Mi dispositivo celular, en su pantalla, anunciaba las 6:00 p.m. y me lancé desesperado hacia la parada con la acostumbrada incertidumbre. “Acaba de irse un P12 repleto, me voy caminando”, dijo en voz alta una estudiante de bata blanca, revelando la posibilidad de una larga espera. En varios grupos se apilaban los que tenían la opción de coger una máquina de 10 pesos o más… y, en el mejor de los casos, un rutero.

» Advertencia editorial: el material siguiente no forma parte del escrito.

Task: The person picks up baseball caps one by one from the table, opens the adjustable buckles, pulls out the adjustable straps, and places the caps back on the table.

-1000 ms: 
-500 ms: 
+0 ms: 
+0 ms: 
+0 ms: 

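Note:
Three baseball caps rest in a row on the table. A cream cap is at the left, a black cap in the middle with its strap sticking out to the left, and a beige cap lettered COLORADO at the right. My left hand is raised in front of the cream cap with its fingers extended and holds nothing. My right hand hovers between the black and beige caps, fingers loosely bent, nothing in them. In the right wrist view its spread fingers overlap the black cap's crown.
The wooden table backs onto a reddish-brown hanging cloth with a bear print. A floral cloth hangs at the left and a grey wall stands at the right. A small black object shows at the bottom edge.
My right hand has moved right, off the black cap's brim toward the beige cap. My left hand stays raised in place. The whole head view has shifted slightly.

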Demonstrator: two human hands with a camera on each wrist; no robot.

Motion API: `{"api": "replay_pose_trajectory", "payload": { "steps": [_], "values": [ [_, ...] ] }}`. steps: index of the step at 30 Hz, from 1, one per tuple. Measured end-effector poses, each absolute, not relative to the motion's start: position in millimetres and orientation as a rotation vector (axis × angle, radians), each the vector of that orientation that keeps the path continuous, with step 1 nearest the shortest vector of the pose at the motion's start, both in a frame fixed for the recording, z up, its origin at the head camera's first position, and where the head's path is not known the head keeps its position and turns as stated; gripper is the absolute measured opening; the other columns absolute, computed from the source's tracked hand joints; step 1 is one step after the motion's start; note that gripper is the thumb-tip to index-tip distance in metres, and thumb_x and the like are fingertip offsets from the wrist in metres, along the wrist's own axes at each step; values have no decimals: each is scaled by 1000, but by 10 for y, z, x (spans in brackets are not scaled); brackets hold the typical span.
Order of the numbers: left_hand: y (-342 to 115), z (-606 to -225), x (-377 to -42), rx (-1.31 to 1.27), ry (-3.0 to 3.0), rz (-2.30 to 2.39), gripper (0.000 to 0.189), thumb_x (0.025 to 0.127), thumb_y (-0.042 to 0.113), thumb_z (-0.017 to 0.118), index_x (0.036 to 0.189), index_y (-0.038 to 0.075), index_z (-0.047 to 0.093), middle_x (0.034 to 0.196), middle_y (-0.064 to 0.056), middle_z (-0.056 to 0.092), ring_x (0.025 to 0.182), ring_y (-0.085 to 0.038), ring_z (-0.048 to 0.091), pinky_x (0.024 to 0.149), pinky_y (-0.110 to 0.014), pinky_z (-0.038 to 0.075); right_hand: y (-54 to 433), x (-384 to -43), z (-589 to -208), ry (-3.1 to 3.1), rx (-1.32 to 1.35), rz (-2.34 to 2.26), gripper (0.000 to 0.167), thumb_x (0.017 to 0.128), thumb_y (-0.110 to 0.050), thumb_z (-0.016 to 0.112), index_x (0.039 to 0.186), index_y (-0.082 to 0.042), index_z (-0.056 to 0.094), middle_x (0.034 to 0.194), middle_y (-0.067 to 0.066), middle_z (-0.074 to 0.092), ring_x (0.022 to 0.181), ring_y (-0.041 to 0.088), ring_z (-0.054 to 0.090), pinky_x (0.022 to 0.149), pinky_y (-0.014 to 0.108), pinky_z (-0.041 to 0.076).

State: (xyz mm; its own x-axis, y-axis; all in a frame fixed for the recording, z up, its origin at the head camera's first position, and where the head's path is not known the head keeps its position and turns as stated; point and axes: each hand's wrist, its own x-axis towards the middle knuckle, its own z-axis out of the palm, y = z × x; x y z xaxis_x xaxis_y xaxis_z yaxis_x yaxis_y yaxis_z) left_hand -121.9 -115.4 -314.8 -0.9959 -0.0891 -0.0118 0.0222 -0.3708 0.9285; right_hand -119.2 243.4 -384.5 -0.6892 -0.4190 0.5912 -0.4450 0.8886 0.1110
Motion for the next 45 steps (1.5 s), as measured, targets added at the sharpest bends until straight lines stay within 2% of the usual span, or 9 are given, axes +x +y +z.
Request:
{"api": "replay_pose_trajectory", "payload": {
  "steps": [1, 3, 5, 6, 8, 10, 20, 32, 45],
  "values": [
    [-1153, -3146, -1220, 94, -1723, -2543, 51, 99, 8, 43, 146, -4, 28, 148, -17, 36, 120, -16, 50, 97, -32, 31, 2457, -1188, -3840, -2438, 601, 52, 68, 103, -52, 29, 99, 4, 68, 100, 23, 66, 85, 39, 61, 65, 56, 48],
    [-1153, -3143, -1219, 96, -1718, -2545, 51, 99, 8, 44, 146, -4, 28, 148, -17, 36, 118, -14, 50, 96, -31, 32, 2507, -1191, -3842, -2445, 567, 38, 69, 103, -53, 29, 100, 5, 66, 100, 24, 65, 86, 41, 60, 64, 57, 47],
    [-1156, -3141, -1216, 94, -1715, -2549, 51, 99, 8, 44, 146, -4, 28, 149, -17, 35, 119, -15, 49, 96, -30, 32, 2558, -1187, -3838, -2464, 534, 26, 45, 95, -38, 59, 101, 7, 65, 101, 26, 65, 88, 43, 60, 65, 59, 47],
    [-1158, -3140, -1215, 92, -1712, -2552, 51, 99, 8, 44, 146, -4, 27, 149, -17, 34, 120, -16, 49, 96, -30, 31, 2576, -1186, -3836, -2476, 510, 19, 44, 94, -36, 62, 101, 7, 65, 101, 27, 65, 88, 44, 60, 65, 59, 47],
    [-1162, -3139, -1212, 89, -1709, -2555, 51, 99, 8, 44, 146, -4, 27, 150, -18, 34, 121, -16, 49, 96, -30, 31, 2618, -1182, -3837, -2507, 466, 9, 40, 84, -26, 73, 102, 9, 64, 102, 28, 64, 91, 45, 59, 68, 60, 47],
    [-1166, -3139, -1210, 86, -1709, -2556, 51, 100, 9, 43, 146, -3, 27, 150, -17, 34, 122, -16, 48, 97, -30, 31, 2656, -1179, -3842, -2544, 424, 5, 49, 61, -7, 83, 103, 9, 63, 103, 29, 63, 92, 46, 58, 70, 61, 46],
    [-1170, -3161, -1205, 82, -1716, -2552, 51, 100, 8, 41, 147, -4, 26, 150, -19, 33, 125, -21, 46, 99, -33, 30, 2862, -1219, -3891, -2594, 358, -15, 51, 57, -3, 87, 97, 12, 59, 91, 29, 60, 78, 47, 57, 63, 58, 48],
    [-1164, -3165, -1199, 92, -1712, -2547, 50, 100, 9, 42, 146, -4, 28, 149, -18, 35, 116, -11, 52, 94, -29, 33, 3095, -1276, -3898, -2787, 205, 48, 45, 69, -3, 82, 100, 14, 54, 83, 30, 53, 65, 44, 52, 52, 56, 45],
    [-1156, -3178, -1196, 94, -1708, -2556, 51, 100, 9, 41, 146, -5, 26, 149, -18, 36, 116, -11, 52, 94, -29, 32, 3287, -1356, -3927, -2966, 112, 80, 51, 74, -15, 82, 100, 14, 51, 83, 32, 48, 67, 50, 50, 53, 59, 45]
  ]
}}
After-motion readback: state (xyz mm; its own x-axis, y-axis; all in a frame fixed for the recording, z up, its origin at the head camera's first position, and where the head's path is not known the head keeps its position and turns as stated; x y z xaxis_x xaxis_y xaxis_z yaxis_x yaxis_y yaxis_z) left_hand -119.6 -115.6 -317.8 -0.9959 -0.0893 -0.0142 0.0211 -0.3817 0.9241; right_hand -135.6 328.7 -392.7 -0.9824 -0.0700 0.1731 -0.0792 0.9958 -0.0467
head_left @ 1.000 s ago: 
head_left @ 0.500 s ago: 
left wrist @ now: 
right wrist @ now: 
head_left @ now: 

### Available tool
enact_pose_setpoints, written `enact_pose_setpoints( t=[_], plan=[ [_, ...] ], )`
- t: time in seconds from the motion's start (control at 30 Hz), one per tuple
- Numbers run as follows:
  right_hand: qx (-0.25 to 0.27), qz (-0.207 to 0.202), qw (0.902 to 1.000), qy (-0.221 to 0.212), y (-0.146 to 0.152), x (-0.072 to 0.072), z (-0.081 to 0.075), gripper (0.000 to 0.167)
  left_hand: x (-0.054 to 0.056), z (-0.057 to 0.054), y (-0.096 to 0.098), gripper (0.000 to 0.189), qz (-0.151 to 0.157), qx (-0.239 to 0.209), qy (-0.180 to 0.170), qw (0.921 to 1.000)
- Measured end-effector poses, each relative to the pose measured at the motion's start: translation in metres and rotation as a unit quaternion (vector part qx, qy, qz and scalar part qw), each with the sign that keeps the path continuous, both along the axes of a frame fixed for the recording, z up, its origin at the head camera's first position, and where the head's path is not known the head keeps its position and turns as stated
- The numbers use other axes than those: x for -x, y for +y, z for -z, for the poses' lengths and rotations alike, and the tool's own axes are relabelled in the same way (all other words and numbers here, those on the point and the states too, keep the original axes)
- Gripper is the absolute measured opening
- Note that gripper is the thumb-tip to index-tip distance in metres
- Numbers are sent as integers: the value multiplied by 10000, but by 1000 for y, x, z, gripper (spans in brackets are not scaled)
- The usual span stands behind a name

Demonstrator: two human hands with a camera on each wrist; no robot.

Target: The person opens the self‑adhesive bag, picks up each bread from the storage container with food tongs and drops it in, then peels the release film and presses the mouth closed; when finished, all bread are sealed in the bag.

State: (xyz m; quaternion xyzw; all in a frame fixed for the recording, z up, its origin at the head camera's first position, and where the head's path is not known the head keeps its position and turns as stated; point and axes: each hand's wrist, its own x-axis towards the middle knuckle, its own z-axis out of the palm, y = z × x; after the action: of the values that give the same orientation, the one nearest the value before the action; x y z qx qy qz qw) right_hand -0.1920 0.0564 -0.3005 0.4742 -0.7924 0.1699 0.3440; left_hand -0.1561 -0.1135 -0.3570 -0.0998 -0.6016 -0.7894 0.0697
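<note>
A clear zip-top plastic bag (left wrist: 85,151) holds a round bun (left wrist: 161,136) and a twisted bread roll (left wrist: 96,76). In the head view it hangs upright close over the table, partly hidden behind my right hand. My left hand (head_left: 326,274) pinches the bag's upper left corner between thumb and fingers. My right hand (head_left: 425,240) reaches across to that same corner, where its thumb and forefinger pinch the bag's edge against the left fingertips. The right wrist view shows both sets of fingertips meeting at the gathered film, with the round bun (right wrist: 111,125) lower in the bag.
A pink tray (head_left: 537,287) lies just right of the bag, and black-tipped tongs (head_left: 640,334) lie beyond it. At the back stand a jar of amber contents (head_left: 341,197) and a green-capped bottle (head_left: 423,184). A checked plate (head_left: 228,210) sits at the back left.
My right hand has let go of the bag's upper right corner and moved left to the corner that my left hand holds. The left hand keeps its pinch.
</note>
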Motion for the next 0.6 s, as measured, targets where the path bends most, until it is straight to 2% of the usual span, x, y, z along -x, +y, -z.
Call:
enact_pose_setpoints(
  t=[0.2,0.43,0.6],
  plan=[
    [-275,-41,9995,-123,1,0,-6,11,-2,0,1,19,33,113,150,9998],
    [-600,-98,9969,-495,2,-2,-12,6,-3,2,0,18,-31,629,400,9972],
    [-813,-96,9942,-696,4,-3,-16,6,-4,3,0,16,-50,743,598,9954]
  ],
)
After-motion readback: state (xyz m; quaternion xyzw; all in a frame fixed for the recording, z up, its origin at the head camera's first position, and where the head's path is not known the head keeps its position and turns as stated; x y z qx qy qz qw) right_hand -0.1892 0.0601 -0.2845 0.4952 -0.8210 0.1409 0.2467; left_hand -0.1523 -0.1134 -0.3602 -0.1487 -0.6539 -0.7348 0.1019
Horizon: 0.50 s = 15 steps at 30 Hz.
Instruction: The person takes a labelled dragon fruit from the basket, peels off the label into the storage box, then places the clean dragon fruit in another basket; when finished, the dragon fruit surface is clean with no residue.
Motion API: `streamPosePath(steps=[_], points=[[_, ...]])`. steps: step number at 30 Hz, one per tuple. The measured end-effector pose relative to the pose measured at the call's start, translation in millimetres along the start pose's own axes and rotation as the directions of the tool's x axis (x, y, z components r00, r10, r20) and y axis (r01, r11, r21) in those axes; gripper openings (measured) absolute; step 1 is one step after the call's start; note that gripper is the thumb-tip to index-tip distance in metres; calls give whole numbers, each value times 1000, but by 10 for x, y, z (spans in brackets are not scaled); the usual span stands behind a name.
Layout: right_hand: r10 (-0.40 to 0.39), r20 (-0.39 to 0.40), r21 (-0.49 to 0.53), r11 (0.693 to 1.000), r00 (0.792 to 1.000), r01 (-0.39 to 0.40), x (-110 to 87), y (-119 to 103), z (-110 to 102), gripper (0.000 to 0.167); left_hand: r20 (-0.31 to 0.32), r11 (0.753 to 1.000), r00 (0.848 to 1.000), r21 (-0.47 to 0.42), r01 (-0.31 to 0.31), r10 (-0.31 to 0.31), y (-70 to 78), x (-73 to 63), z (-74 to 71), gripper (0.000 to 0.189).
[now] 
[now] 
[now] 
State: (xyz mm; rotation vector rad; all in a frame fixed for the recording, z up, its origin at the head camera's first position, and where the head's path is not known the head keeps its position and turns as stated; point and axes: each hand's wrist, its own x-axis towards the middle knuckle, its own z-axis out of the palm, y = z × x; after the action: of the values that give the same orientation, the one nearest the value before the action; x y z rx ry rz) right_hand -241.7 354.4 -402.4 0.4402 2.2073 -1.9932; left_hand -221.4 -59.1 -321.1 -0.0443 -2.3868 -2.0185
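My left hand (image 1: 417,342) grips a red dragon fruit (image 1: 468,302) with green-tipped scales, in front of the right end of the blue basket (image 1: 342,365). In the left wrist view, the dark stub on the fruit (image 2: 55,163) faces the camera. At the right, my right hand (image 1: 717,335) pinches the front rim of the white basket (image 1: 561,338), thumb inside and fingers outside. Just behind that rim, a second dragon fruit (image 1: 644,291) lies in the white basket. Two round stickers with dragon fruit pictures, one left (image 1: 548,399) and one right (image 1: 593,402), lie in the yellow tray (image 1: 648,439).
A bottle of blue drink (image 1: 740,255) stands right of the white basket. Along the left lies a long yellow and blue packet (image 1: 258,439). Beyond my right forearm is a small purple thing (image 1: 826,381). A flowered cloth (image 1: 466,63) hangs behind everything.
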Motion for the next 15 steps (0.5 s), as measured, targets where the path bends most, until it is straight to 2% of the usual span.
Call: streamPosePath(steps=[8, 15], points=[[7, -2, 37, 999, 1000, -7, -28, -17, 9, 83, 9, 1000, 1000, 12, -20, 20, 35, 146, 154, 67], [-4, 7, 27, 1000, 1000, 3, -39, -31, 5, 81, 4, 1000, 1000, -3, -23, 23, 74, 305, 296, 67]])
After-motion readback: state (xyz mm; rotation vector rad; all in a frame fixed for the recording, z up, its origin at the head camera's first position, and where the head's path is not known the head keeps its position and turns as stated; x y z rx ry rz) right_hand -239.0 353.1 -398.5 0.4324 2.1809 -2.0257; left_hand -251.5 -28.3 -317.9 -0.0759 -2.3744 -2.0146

Mientras, quienes albergábamos la esperanza de una guagua, nos ubicábamos en ese espacio intermedio donde los inspectores detenían autos estatales.

Muchos son los ejemplos que “llueven” en las redes sociales, artículos, comentarios de prensa y de boca en boca, sobre el servicio que esta opción de transporte público brinda; pero nunca lo había experimentado. Entonces un Lada azul se detuvo y desde el volante salió una voz: “¡Dos personas hasta Tulipán y Boyeros!”. Casi sin dar crédito me abalancé para confirmar la ruta y fue cuando el chofer agregó: “Señores, por favor, suave con la puerta; yo llevo a todo el que pueda, pero esta semana ya he tenido que ir al taller dos veces por los tirones, rayones y manijas rotas”.

Entré despacio y consciente de que en mi apuro-desesperación podía dañar un medio que, hoy, es de todos. A medida que la disciplina, el control y la sensibilidad ocupen a la mayoría (pasajeros y choferes), mejor será el flujo vial por nuestra Habana, real y maravillosa. Si bien nosotros los transeúntes vivimos cada día una nueva aventura para llegar seguros a nuestro destino, también los conductores de autos estatales cargan la inmensa responsabilidad de cumplir con su trabajo, ayudar al viajero y mantener su medio laboral (el vehículo) con la salud necesaria para continuar.